**SUPPLIED MATERIAL:**
# # # #

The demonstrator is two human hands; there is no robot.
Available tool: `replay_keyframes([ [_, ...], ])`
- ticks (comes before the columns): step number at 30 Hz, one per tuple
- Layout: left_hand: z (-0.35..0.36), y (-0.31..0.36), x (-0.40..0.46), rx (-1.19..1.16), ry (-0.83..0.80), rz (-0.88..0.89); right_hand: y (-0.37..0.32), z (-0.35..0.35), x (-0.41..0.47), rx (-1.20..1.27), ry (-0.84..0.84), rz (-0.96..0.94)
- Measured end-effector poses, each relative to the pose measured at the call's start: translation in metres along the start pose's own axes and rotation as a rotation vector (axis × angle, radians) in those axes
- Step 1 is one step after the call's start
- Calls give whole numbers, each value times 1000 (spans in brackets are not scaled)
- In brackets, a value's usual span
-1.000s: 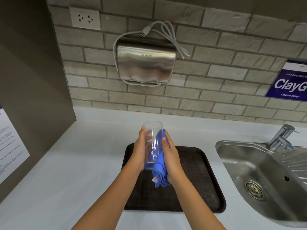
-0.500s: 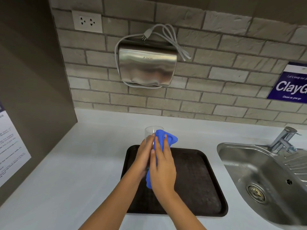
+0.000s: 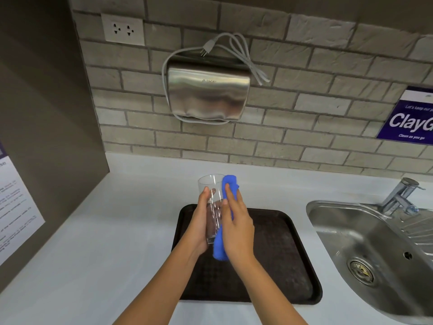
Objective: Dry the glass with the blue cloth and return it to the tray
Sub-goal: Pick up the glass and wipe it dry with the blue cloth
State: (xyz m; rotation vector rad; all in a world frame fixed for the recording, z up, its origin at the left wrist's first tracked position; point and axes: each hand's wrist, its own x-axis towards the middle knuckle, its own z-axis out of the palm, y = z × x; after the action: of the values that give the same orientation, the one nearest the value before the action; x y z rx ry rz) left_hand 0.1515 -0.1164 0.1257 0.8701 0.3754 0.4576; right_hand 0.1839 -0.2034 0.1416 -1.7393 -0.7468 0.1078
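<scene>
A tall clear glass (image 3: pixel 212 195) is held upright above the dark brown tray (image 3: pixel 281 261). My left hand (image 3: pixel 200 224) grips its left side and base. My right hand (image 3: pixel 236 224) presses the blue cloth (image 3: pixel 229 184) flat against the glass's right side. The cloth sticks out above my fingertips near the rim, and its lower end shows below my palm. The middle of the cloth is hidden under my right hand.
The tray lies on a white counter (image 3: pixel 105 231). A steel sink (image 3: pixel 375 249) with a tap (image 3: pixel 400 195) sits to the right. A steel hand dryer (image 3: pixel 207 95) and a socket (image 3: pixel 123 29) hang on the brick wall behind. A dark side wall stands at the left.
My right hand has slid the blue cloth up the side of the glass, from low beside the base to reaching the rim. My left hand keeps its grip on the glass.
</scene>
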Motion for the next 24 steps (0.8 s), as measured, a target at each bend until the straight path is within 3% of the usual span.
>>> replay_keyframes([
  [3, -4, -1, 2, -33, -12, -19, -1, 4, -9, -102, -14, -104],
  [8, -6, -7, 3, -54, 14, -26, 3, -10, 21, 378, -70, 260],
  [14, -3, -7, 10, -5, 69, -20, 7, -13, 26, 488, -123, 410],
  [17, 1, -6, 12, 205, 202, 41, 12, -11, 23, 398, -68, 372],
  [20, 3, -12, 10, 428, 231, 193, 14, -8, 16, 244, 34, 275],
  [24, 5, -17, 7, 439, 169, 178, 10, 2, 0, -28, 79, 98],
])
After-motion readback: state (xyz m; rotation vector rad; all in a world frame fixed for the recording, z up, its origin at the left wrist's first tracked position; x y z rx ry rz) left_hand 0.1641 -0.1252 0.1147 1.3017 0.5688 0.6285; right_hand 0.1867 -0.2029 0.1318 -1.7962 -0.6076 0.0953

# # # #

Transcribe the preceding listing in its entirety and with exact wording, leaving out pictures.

**WRITTEN RESPONSE:**
The demonstrator is two human hands; there is no robot.
Available tool: `replay_keyframes([ [_, ...], ])`
- ticks (comes before the columns): step number at 30 Hz, one per tuple
- Layout: left_hand: z (-0.35..0.36), y (-0.31..0.36), x (-0.40..0.46), rx (-1.19..1.16), ry (-0.83..0.80), rz (-0.88..0.89); right_hand: y (-0.37..0.32), z (-0.35..0.35), x (-0.41..0.47), rx (-1.20..1.27), ry (-0.84..0.84), rz (-0.96..0.94)
- Measured end-effector poses, each relative to the pose measured at the call's start: translation in metres along the start pose's own axes and rotation as a rotation vector (axis × angle, radians) in those axes
- Step 1 is one step after the call's start
- Calls give whole numbers, each value times 1000 (spans in brackets are not scaled)
- In brackets, a value's usual span
-1.000s: 
-0.500s: 
+0.000s: 
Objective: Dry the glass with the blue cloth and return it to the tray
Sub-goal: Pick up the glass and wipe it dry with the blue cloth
State: (xyz m; rotation vector rad; all in a world frame fixed for the recording, z up, its origin at the left wrist's first tracked position; point and axes: each hand's wrist, its own x-axis towards the middle knuckle, its own z-axis out of the palm, y = z × x; after the action: of the values that give the same orientation, the one nearest the value before the action; x y z rx ry rz) left_hand 0.1515 -0.1164 0.1257 0.8701 0.3754 0.4576; right_hand 0.1839 -0.2034 0.1416 -1.7393 -0.7468 0.1078
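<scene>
A tall clear glass (image 3: pixel 212 195) is held upright above the dark brown tray (image 3: pixel 281 261). My left hand (image 3: pixel 200 224) grips its left side and base. My right hand (image 3: pixel 236 224) presses the blue cloth (image 3: pixel 229 184) flat against the glass's right side. The cloth sticks out above my fingertips near the rim, and its lower end shows below my palm. The middle of the cloth is hidden under my right hand.
The tray lies on a white counter (image 3: pixel 105 231). A steel sink (image 3: pixel 375 249) with a tap (image 3: pixel 400 195) sits to the right. A steel hand dryer (image 3: pixel 207 95) and a socket (image 3: pixel 123 29) hang on the brick wall behind. A dark side wall stands at the left.
My right hand has slid the blue cloth up the side of the glass, from low beside the base to reaching the rim. My left hand keeps its grip on the glass.
</scene>
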Motion for the next 24 steps (0.8 s), as measured, a target at each bend until the straight path is within 3% of the usual span.
>>> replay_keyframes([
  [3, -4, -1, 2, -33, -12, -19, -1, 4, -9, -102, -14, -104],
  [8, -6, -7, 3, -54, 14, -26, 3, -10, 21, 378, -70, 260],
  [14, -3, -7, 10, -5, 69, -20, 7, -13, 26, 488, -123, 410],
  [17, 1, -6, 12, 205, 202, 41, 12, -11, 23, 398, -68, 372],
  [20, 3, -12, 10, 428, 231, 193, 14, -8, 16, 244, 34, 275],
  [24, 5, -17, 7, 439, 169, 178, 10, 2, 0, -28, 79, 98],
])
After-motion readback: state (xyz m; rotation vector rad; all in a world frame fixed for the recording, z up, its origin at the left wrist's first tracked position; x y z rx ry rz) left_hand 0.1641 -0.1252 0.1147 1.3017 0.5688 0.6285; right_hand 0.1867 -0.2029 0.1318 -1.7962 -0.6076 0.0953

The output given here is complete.